I feel you should wait some longer before you let him move back in. A year or so. He can have contact with the other kids.

You see, your DD doesn't want him there. She's a child, she's dependent on you, and cannot just move out to avoid him. I think you have more responsibility to her than to your husband.

And it might turn out that she's right and he hasn't changed. There's only so much change that can happen in "a while".

You should acknowledge her feelings. Can she go to a boarding school to be away from the home that you want your husband to live in? This should be treated as a compromise between her inability to live alone and your wishes to have your own life, not as punishment, of course.
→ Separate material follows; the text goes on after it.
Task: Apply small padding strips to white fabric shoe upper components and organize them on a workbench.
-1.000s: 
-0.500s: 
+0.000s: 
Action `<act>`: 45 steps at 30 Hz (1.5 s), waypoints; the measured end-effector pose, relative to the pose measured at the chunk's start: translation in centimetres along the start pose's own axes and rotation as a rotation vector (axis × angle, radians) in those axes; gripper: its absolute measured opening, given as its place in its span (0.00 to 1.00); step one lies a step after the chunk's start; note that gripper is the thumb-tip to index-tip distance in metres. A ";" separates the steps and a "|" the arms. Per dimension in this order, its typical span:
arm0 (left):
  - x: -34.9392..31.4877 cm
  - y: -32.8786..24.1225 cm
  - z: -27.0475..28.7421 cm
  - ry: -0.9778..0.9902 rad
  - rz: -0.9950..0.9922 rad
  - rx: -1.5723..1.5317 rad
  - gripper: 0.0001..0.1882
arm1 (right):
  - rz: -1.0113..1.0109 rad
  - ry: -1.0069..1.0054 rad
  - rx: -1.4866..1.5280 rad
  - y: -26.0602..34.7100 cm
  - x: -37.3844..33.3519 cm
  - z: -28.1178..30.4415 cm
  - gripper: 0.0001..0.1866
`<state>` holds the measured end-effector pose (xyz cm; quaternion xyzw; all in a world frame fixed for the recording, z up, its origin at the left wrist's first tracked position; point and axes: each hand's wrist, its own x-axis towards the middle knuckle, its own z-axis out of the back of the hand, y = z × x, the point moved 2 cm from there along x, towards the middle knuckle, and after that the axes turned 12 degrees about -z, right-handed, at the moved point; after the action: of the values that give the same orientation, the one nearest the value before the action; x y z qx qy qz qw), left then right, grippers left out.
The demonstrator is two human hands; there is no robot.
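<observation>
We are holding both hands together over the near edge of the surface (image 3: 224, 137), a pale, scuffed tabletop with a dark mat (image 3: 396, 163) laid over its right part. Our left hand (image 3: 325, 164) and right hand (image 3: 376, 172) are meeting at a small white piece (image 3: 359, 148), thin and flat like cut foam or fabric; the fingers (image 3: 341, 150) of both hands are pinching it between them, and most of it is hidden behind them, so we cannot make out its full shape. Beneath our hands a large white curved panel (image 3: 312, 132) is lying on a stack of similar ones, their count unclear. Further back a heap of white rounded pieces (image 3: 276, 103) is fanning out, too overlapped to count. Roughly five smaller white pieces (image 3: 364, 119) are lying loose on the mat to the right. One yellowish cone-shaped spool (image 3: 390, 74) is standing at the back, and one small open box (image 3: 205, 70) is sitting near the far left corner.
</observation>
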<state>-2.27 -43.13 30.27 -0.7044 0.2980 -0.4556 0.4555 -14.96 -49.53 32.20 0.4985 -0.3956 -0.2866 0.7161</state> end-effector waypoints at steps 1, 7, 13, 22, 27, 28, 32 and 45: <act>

For a child, being financially and otherwise dependent on a bad person, is deeply damaging. She is dependent on you, and on her father, and if you force her to treat him as authority, which you do by accepting him back as her father, you thereby create a situation where she has to act against her own better judgement. That's not healthy for the brain in the long run.

Now, she seems to be very intelligent and resilient, but she's only 12. If you force her to see his behaviour towards you and the children as forgiveable and ultimately not such a big deal, this might affect her own relationships in the future.